Von Choltitz also had to decide how to deal with growing unrest from the Resistance. Over the previous couple of days, posters produced by the Front National had appeared all over the city calling for a ‘general mobilisation’ of all officers and instructing all able-bodied Parisians to join either the FFI or the patriotic militias.26 The response of the German commander was frankly bizarre: instead of telling his men to rip down the posters or paint over them, he apparently ordered his printers to reproduce the poster, but with a red strip printed diagonally across the middle of the poster, which read ‘We are warning you! Think of the fate of Paris’ and was signed ‘Der Wehrmachtbefehlshaber von Paris’ (The Army Commander of Paris). Who pasted up this modified poster is uncertain – it may even have been German troops. Von Choltitz obviously thought this was a great move, as he boasted about it the next day to Field Marshal Model.27 However, although the modified poster was presumably intended to be threatening, it mainly seems to have aroused perplexity.28 It could be taken to suggest that the struggle between the Resistance and the Germans might be fought with paper and glue, rather than bullets. And wi
thout any clear menace, it could also be dismissed as an empty threat.29
With all these signs of retreat and vacillation at the top, at least one German official showed signs of cracking. A leading SS general contacted the Free French in Paris and offered ‘a service’ of unknown nature, in return for various guarantees. Parodi rejected this proposal, the details of which are still obscure, and was backed by both COMAC and Algiers.30 Hoping to encourage precisely these kind of doubts among rank-and-file German soldiers, the OSS section in Le Mans prepared leaflets, purporting to be signed by Rommel, which said that the German cause was lost and which advised soldiers to surrender. Copies of the leaflets were taken into Paris by ‘an agent’, and 9th Tactical Air Command agreed they would also drop the leaflets onto enemy troops.31 However, despite the low morale of many German troops, there were no reports of mass surrenders.
*
All over Paris, there was traffic madness as Germans and collaborators fled, using whatever means of transport they could commandeer. On the boulevard Saint-Germain, Odette Lainville saw German soldiers requisitioning anything on wheels, stopping the vehicle then telling the driver where to drive it.
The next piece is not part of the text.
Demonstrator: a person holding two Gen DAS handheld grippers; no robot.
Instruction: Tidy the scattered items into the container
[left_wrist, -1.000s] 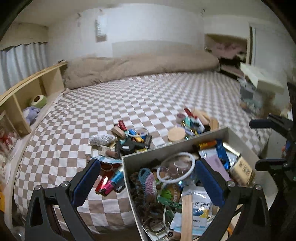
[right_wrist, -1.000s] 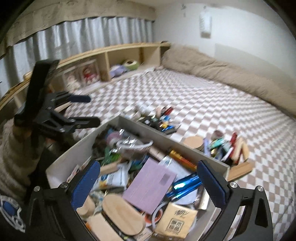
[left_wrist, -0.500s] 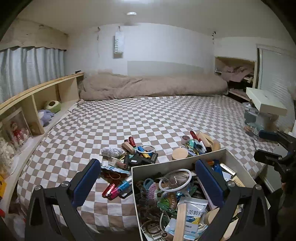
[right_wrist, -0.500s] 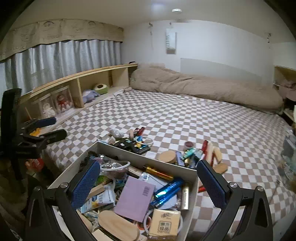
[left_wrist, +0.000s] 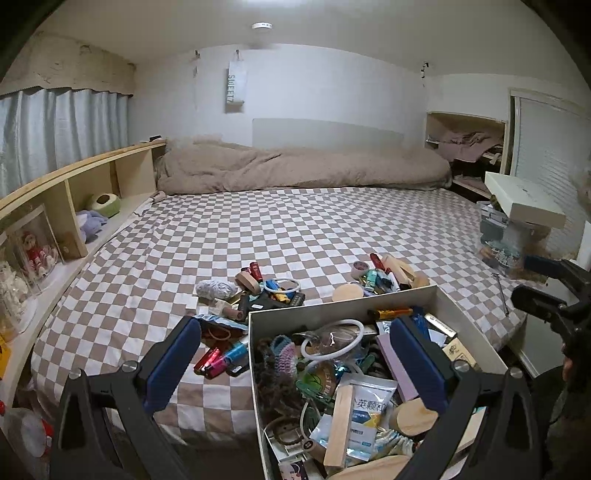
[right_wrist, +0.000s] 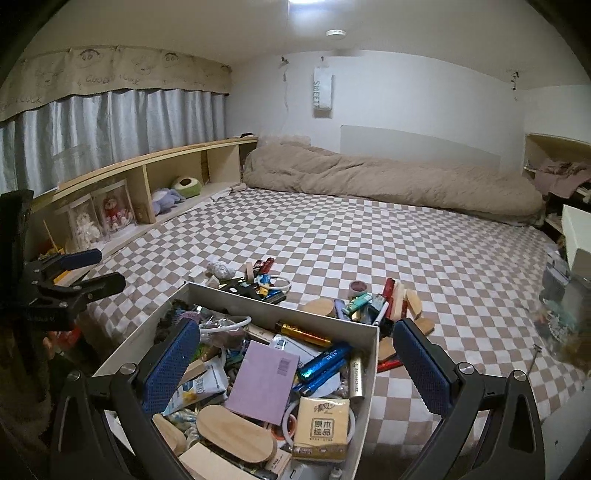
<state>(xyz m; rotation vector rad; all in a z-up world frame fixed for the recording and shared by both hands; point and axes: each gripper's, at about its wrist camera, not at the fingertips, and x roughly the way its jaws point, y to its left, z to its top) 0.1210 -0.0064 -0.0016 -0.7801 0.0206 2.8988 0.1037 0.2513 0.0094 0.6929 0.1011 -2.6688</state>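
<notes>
**Both claws open above a crowded box at the bed's edge**

The left claw (left_wrist: 295, 354) stood wide open with nothing between its blue pads, low in the left wrist frame, straddling the near left wall of the container (left_wrist: 314, 314). The right claw (right_wrist: 295, 354) was likewise spread and empty, hovering over the same container (right_wrist: 288, 315) in the lower centre of its own frame.

The container, a pale open box, sat at the near edge of the checkered bed (left_wrist: 295, 229), already crammed with a purple pad (right_wrist: 264, 384), a tissue pack (right_wrist: 322, 428), a white ring (left_wrist: 332, 341) and a gold tube (right_wrist: 303, 334).

Two piles were left on the bed just beyond the box. The left pile (left_wrist: 258, 291) lay at frame centre of the left wrist view, with red and blue lighters (left_wrist: 219, 360) nearer the lower left. The right pile (right_wrist: 376, 302), holding wooden pieces and pens, lay right of centre in the right wrist view. A beige duvet (right_wrist: 388, 181) ran along the bed's far side.
</notes>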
The pavements were clogged with streams of pedestrians, while the Germans pursued their endless evacuation – hundreds of vehicles rumbled continuously towards the east and apparent safety.32 On the boulevard Raspail, Andrzej Bobkowski stared in amazement as he saw soldiers loading up a lorry: ‘I couldn’t take my eyes off the scene; they were running around in shirt-sleeves, panting, covered in sweat, and they are loading up . . . bedside tables. What the devil will they do with them all? And then I whispered to myself: “They are fleeing.” I was so excited.’33
After seeing the unusual sight of a German policeman directing the traffic at the place de l’Opéra, Madame Lainville wrote in her diary: ‘Where are we? In Hunland? No: the gentle sky of France is still there above me, above Paris, and the breeze that blows smells of hope.’34 As a sign of that hope, Odette bought two small brooches that had been quickly put together by some enterprising folk and which bore three flags – French, British and American. Even in the midst of turmoil and uncertainty, there was still a quick franc to be made. ‘I bought one for each of the girls,’ Odette wrote in her diary, ‘but advised them not to wear them until the Allies arrive.’35
Many of the Germans were pleased to be leaving Paris. Young Micheline Bood walked past a garage where members of the German transport police were based. The men were completely drunk, very happy, and had been giving away coal to passing Parisians. In her diary, Micheline described the chaotic mess of luggage, cars, lorries and buses that filled the streets, and rejoiced at what it meant: ‘For four years, we have been waiting for this moment! . . . If we had known it would take four years to come, would we have had the courage to live and to wait? We are all exhausted. But can we be sure that the French people won’t forget the shootings of innocent people, the mass arrests, the children burnt with their mothers in churches, the theft, the pillage, the banditry of the Nazi clique? I hope that after all that, we won’t say, “They were all right, really!”’36 Sometimes, the departure was precipitous: Dr Reichl of the Paris command was dining with his French secretary; towards the end of the meal she went to the toilet, but when she returned she found he had left, having been ordered to pack his bags and leave.37
As the German occupation of Paris began to collapse, Laval had to finally face reality: his time in government was coming to an end. He summoned his press secretary, Alex Delpeyrou, and had a frank conversation with him. Delpeyrou told him: ‘Tomorrow you will be the most unpopular man in France.’ Laval took the punch, but then began ranting about how Stalin was preparing to crush the whole of Europe, and that France would face years of misery. He concluded with a typical piece of self-justification – ‘The Occupier did not allow me to have my own political positions!’ For Laval, everything was the fault of the fascists like Déat, Doriot and the others who, he claimed, had caused more harm to France than the Resistance; he was blameless, his hands had been tied and everyone else was responsible.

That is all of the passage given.